In a subsequent session, the analysand said:
I cannot trust anyone. I’m in a cold, withdrawn place and I am terrified of the power you have over me. If I tell you anything of what I thought last night you can annihilate me in an instant. I have never before felt the total power you have over me and it terrifies me. I just want to withdraw and totally leave everything, this process, life.
At this point, her terror now centered upon what I had said when we went over the session, for I told her that she ‘heard’ me say that she was a disgusting whore. I explained that I did not actually believe that she was a whore but that I was playing out a fantasy with her, a process of which I thought she was aware while it was happening. She listened intently, and I thought I was making progress in helping her to see her reality distortions. In the next session, I learned that it was not the ‘whore part’ that got to her but rather that I had said that ‘she “heard” me say’ what I said, implying to her that I had not said it at all and that she was psychotic. She felt that I had annihilated her perceptions, and she was left not knowing what to believe or trust.
She was especially terrified by the possibility that I thought she was crazy. She felt that now I was just soothing her and lying to her. As I again explained that I had actually said what she believed I had said, but that she had taken it in the wrong way, it was becoming clear, even to me in my absurd attack on the psychotic elements between us, that I was having little effect. I then asked myself: Where is she correct? She believed that I had said what I did because I really felt that she was a disgusting whore, but that I was now
denying this feeling. Her belief could stem from her psychotic part or from a trickster-like force dominating our process—Mercurius in his demonic form, trickster-like the rabid dog. Or was her belief rooted in a perception of my own mad parts, with which I have had, when with this analysand, too little awareness?
I did deny her perceptions, as when I did not accurately hear and process her question concerning what she should do with her feelings when she felt no connection to me.

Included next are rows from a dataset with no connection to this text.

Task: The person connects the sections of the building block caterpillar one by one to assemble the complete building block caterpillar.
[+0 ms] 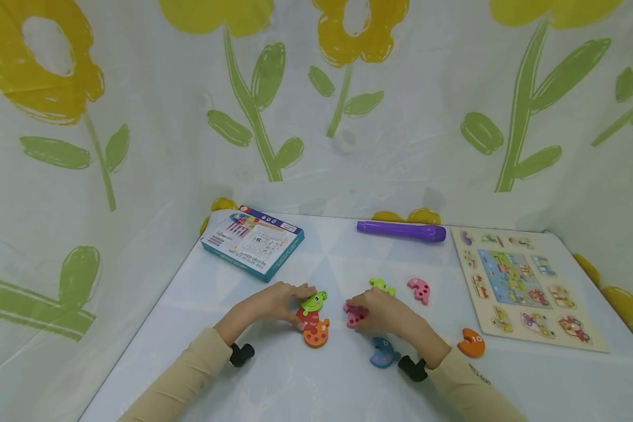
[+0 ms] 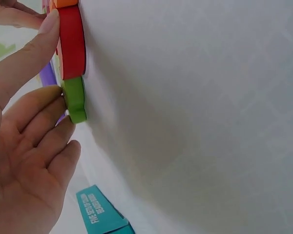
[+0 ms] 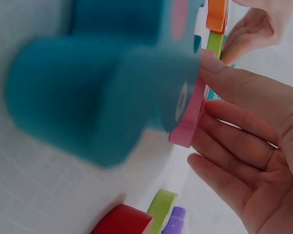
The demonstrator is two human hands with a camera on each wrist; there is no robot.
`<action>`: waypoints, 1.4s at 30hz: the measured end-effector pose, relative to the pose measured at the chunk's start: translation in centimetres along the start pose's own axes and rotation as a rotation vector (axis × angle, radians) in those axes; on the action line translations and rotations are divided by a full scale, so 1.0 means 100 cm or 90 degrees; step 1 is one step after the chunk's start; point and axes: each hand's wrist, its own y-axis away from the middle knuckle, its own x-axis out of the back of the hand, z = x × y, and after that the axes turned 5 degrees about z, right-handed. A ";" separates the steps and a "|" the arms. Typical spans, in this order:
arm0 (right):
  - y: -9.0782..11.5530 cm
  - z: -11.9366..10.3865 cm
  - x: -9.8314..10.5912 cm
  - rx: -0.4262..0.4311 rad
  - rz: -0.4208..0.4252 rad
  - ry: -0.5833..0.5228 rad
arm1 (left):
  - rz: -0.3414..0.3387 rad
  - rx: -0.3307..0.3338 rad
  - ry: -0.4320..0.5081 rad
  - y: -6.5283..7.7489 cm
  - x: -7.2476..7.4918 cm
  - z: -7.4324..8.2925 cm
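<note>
My left hand (image 1: 274,302) holds a row of joined wooden caterpillar puzzle pieces, the thumb on the red piece (image 2: 72,44) and fingertips at the green head piece (image 2: 75,100). Below the red piece, an orange dotted piece (image 1: 315,336) is attached. A short way to the right, my right hand (image 1: 392,313) pinches a pink dotted piece (image 1: 354,316) between thumb and fingers. Under that hand lies a blue dotted piece (image 1: 383,353), large and blurred in the right wrist view. A light green piece (image 1: 382,286) shows just beyond the right hand.
Another pink piece (image 1: 419,291) and an orange piece marked 10 (image 1: 472,343) lie to the right. A red piece (image 3: 122,222) shows low in the right wrist view. Farther back are a teal-edged box (image 1: 253,243), a purple toy microphone (image 1: 401,231) and a wooden picture board (image 1: 527,287).
</note>
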 end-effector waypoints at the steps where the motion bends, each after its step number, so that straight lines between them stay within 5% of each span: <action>1: 0.000 0.001 0.000 0.000 -0.003 -0.001 | -0.004 0.001 0.005 0.000 0.000 0.000; 15: -0.004 -0.001 0.001 0.065 -0.046 -0.051 | -0.034 -0.021 -0.013 -0.009 0.002 -0.004; 42: -0.015 -0.020 -0.004 0.121 -0.066 -0.031 | -0.041 -0.031 -0.007 -0.011 0.007 -0.001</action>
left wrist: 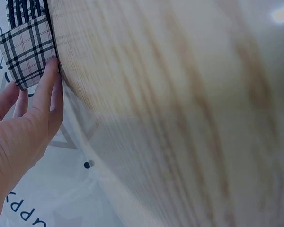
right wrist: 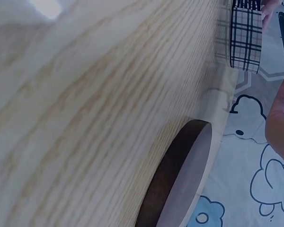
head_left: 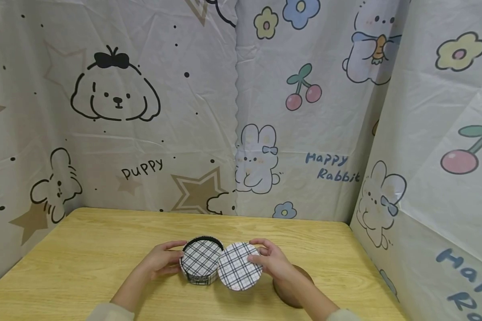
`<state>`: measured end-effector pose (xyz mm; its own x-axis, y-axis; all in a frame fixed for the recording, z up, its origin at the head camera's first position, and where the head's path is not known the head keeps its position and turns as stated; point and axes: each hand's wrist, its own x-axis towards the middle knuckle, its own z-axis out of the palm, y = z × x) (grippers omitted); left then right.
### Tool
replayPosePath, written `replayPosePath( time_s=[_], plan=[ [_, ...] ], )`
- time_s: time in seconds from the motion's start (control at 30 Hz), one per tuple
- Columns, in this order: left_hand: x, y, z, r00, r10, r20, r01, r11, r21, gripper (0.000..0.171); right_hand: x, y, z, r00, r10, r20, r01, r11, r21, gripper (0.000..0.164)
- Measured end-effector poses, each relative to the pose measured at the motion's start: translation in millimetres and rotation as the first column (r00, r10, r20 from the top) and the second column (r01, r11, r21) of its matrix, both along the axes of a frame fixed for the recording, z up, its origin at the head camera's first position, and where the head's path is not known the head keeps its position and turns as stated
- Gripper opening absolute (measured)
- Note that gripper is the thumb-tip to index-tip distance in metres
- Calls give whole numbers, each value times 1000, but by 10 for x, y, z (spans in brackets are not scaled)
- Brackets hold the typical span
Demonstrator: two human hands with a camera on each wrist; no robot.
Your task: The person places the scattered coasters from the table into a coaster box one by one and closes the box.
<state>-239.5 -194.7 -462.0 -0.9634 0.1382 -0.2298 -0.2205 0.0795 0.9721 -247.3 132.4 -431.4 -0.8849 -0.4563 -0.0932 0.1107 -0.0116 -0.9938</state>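
A round plaid box (head_left: 200, 264) with a black rim at its back stands on the wooden table (head_left: 84, 258) near the front middle. My left hand (head_left: 172, 257) grips its left side, and in the left wrist view the fingers (left wrist: 48, 90) lie against the box's plaid wall (left wrist: 27, 52). My right hand (head_left: 262, 255) pinches a round plaid disc (head_left: 238, 266) by its right edge. The disc is tilted, and its left edge touches the box. The right wrist view shows the plaid box (right wrist: 246, 40) far off and part of my right hand (right wrist: 280, 120).
A dark brown round disc (head_left: 294, 290) lies flat on the table under my right wrist, large in the right wrist view (right wrist: 180, 177). Cartoon-printed sheets (head_left: 241, 111) wall in the table at the back and on both sides.
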Motion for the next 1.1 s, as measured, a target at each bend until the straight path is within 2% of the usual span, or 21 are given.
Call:
replayPosePath(
  time_s=[0.3, 0.83, 1.1],
  plan=[
    [-6, -3, -5, 1000, 11, -5, -11, 1000, 1, 51, -43, -123, -4, 998, -64, -15, 64, 998, -15, 57],
    [13, -4, 8, 1000, 1, -11, -1, 1000, -3, 50, -70, -348, -53, 996, -87, -1, 87, 994, -63, 53],
    [23, -4, 14, 1000, -12, -16, 12, 1000, 5, 51, -79, -465, -104, 991, -137, -6, 136, 988, -73, 53]
  ],
)
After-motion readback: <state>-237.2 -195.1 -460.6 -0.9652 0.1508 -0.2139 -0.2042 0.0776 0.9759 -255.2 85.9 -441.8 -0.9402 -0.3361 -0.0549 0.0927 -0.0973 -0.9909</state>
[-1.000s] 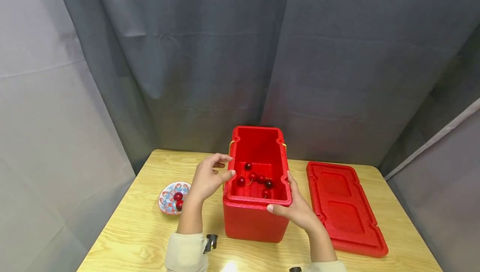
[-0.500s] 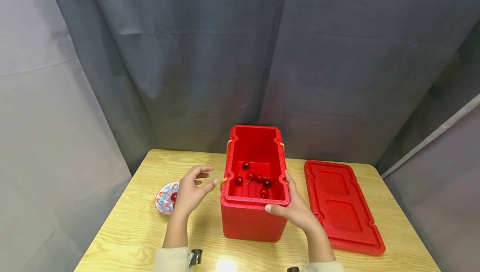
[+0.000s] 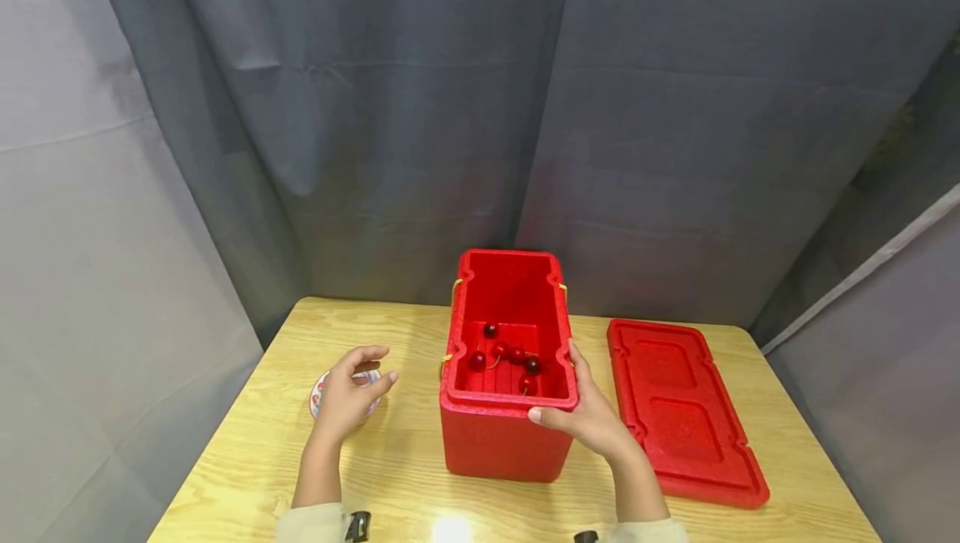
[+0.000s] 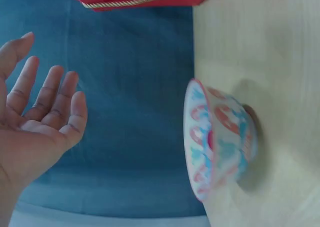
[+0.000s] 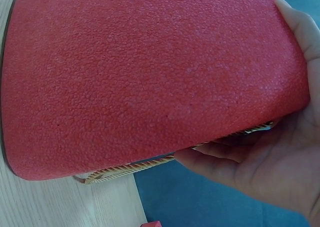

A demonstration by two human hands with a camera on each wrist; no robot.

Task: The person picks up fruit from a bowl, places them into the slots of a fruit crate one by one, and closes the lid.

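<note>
My left hand (image 3: 345, 397) hovers over a small patterned bowl (image 4: 235, 142), its fingers loosely spread and nothing between them. In the left wrist view a bit of a red cherry (image 4: 210, 140) shows at the bowl's mouth; from the head the hand covers most of the bowl. To the right stands a red foam box (image 3: 506, 445), open at the top. Several dark red cherries (image 3: 477, 361), some with stems, lie on its floor. My right hand (image 3: 597, 425) grips the box's near right corner, thumb on the front rim and fingers along the right side.
A red foam lid (image 3: 686, 418) lies flat on the wooden table (image 3: 405, 476), right of the box. Twisted gold cord (image 5: 135, 166) runs along the box's side. Grey curtains (image 3: 420, 127) hang right behind the table's back edge.
My left hand has moved left and slightly down, from the box's left rim to over the bowl, hiding the cherries in it. My right hand keeps its grip on the box corner.
</note>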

When I insisted that only a change of form in the connection had occurred, I denied what she experienced, namely a space in which she had absolutely no link with me or with herself.
After another session, feeling the stress of my work with her, I recorded the following imaginal process:
I want to thrash her, drown her in a stormy sea, throw her body to and fro in the waves until she will stop this torture of me with her withdrawals and masochism, leaving me always the guilty party. More and more I feel as if I have committed incest with her. I feel as if I am her guilty brother who did it to her and then denied it. I feel the edges of losing the as-if. Did I do it or didn’t I?
I recognized that unconsciously I may have felt this identification for some time, namely that I was her older brother, the one who had incestuously violated her. As a consequence of denying this level of psychotic countertransference, I had been forcing interpretations and trying to feel empathic and related to her, rather than feeling the air of unreality which actually pervaded our work.